Thursday, January 6, 2011

Korea - Living With The Threat of War

Well, by the end of 2010 I had spent about 9 months in Seoul working on a major transformation sponsored by the CEO of one of Korea's largest companies. Living in Seoul has been life changing. For one thing I've experienced how Koreans live with the constant threat of war.

Sinking of the Chenon
When I arrived in Seoul in April of 2010 the Chenon had just been sunk. You'll remember this as the sinking of a naval vessel where 46 South Korean sailors lost their lives. An international panel concluded that the sinking had been at the hands of the North Koreans - who of course strongly disagree.

The politics surrounding the Chenon were interesting to watch. The US decried the North while China took a strong stance on non-committal. There were several months of blustering and then things cooled down.

For my part I was amazed at how the average Korean took little notice of what was going on. It was business as usual ... "what can we do."

Then in early November, militarism faded while hopes turned to financial reform on a global scale and US-Korean trade on a bi-lateral scale while the g-20 met in Seoul. However, even the graciousness of the Koreans couldn't bring success to the G-20. Everyone went home extolling their agreement to sit down and develop agreements at a later time.

Shelling of Yeonpyeong Island
Everything seemed normal on the Korean peninsula until November 23rd. I was sitting at my desk that afternoon when I got an email from my son who works in Paris. It had a tone of panic: "are you alright? can you get out of there? be safe!" I had no idea what he was talking about.

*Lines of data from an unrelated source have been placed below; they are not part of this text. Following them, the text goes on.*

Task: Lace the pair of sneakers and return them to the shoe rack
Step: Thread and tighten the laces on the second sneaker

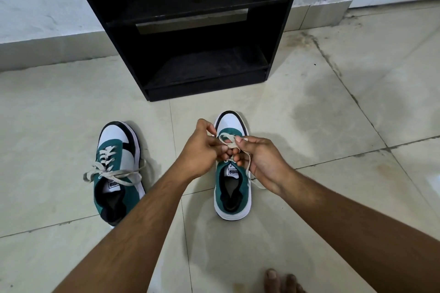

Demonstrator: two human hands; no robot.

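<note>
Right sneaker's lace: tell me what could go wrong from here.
1. The lace is only a loose loop pinched between the left hand and the right hand; a slip of the fingers could undo it.
2. The right sneaker stands free on the smooth tile floor, so pulling may drag it.
3. The left sneaker's long lace ends trail and might snag when carried to the shoe rack.

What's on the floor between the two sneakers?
In the head view, only bare tile floor lies between the tied sneaker and the other sneaker. The left forearm crosses above that gap.
</note>
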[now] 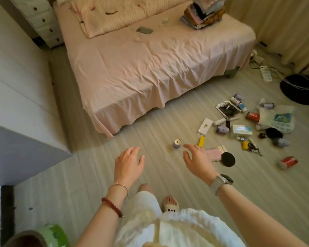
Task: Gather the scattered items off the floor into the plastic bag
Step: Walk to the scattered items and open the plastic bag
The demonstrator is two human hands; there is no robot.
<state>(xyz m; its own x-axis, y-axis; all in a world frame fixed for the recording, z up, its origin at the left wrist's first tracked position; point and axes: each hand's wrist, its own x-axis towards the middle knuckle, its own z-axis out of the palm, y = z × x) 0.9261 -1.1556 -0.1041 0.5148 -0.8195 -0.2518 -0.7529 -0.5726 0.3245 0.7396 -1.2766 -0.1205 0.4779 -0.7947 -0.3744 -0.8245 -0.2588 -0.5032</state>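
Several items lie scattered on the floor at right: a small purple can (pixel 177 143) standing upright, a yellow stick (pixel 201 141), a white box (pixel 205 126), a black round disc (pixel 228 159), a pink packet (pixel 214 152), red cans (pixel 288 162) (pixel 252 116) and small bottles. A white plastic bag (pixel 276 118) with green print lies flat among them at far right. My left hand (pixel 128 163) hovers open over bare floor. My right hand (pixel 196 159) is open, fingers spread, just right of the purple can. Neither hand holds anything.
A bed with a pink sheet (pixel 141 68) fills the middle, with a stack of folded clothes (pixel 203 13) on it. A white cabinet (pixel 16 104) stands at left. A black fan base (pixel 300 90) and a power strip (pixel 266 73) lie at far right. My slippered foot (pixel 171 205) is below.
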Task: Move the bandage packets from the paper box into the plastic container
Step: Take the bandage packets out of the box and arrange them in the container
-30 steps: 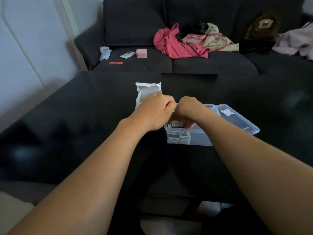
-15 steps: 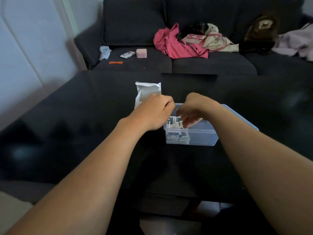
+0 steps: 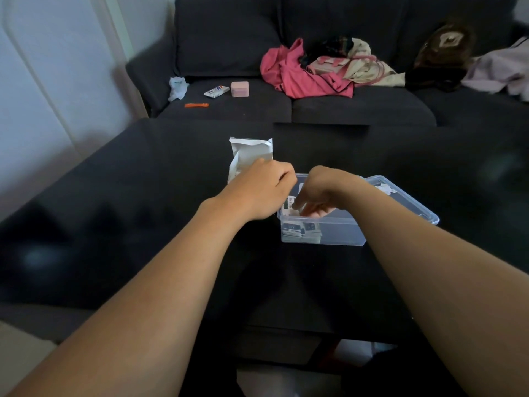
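While both forearms reach out over the dark table, the right hand dips into the plastic container with its fingers curled down around a bandage packet — a small white wrapper with dark print, standing roughly on edge against the container's near-left corner, its long axis close to upright. More packets lie flat in a low stack on the container floor at that same corner, white with dark blue-green patches, their long sides running left to right along the front wall. The container itself is clear and rectangular, its long axis angling away to the right, where its lid lies touching the far rim.

Just left of the container, the left hand rests knuckles-up with its fingers curled under at the foot of the paper box; whether they actually grip the box cannot be told from here. That box is white and crumpled (its top flaps torn open and pointing upward), standing upright — long axis vertical.

Behind the table, a dark sofa holds a pink garment, a small pink case and an orange pen-like item.
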Motion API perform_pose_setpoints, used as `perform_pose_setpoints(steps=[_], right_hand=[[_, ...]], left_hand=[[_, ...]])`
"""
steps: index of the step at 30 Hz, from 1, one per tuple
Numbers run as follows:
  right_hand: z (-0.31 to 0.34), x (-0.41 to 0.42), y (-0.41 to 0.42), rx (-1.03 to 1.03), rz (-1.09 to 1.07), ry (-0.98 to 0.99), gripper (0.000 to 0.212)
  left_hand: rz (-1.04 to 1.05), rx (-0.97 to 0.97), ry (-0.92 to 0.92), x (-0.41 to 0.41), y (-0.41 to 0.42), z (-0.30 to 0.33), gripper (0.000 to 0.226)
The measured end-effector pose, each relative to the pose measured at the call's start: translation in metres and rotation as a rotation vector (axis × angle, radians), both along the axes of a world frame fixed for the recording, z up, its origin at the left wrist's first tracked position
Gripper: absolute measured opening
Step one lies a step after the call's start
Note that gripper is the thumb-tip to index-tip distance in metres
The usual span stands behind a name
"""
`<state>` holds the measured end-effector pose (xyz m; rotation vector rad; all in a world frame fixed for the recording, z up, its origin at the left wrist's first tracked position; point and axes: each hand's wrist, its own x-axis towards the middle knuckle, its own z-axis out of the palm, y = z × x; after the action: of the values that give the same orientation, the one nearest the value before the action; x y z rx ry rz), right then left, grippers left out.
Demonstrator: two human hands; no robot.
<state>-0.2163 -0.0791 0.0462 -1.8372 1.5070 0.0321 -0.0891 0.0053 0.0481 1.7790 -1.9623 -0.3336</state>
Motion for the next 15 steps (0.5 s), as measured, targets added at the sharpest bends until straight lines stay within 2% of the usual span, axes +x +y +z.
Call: perform_pose_setpoints(steps=[7, 15], right_hand=[[0.0029, 0.0005, -0.0035, -0.014, -0.03, 0.025, 0.016], [0.0017, 0.0045, 0.0009, 0.036, -0.007, 0.006, 0.01]], left_hand=[[-0.003, -0.005, 0.016, 0.0004, 0.0, -0.0002, 0.035], [-0.001, -0.006, 0.003, 0.0004, 0.0008, 0.0008, 0.035]])
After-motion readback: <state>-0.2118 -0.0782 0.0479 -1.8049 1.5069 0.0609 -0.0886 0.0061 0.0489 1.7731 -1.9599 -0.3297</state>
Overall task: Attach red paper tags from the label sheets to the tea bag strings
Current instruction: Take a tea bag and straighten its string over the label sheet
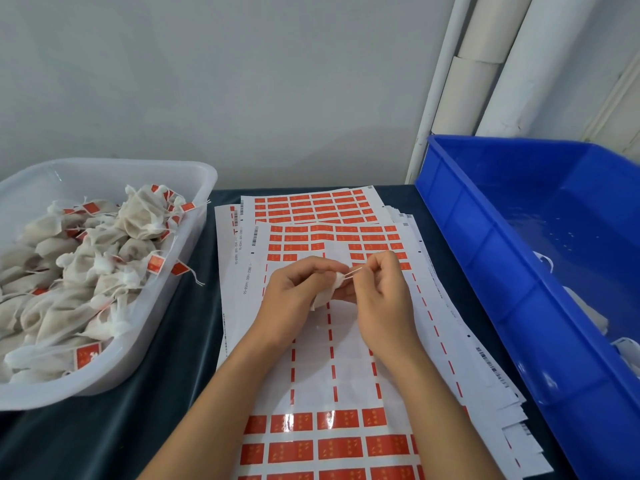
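At the centre of the frame a white tea bag (pixel 325 293) is held in the grip of the left hand (pixel 294 292), while its string (pixel 353 271) is pinched taut by the curled fingers of the right hand (pixel 381 289). Beneath both, label sheets (pixel 332 358) with red tags (pixel 346 420) are spread on the dark surface (pixel 104 427). Tagged bags are piled in a clear tub (pixel 194 209) at left; a blue crate (pixel 485 254) is set at right.
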Motion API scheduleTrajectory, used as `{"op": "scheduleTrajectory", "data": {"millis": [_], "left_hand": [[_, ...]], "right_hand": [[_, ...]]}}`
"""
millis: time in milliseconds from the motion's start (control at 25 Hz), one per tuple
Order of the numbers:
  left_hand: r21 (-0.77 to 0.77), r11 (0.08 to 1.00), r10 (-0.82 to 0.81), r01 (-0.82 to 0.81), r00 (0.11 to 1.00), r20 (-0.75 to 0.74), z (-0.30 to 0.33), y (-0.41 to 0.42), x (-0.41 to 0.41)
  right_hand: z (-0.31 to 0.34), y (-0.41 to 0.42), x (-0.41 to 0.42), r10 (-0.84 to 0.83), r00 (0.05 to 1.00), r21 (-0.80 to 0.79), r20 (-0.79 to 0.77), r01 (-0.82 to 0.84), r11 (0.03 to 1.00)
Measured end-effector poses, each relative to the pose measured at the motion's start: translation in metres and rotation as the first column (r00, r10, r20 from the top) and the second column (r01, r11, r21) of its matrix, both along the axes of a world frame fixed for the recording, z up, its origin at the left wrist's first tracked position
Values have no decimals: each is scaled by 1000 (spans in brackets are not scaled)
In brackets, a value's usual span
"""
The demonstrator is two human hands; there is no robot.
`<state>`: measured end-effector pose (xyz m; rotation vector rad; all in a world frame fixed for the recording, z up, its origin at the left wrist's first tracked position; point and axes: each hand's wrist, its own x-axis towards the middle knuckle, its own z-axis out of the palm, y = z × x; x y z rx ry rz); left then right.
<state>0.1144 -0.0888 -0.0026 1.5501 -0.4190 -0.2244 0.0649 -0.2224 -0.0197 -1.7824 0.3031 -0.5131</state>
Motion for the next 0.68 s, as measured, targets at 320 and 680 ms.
{"op": "scheduleTrajectory", "data": {"millis": [320, 680], "left_hand": [[-28, 999, 18, -20, 998, -57, 2, 5, 2], [5, 995, 98, -98, 989, -111, -2, 1, 2]], "right_hand": [[5, 3, 0, 84, 996, 354, -32, -67, 933], [14, -8, 2, 108, 994, 652, 15, -92, 753]]}}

I went to the web and sure enough, the North had just unleashed an attack on the island of Yeonpyeong. Two military were dead as well as two citizens. Here we go again.

I got up and walked around our offices to ask how people viewed the incident. Most people didn't know it had happened and those that did still had a nonchalant attitude. That evening I was driving to dinner with one of my client EVP's. I asked about her reaction. She hadn't heard. Her driver turned on the TV to show her the news. She was annoyed, but not concerned - "what can you do?" This was fully four hours after the attack. She floats around at very senior levels and yet no one she dealt with that afternoon had mentioned the attack.

Ever Decreasing Concentric Circles
I've learned a lot about Korea in the last year. I've learned that things aren't black and white even when we want them to be. I've learned that South Korea has not signed the armistice to officially end the Korean War - they live in hope of reunification. I've learned that the demarcation border that runs into the Yellow Sea has always been disputed by the North; and I've learned that the North warned the South not to do live ammunition naval exercises in the disputed waters.

So yes, we all believe that Kim Jung-Il and his heir apparent Kim Jung-Un are pushing the envelope, but does President Lee Myung-bak of the South have to keep the tension high? Since the Yeonpyeong bombardment the South has put a more aggressive defense minister on the job and it continues to flex it military muscle - along with its alley the United States.

It seems that this whole Korean mess just continues in a state on numbness. Everyone knows that all out war would be devastating and would also be over in about 10 minutes. It's questionable whether the Chinese would engage - it sees the North more and more as a "bad boy" and its global economic power has taken away the need for the North to act as a protection buffer from the US in the South. The only problem is that 10 minutes of hell from the North would result in millions of dead in the South.

Why do North and South put up with this? How do they break with the tensions of the past? You would think that after almost 60 years that someone would find a way to break the cycle. Why hasn't it happened? I'm sure there are many social-economic-political-military reasons that make sense; however, maybe they simply can't break with the orthodoxies that keep them apart. Maybe tension is better than the alternative; that is, figuring out how to include everyone on the Korean peninsula in the modern world.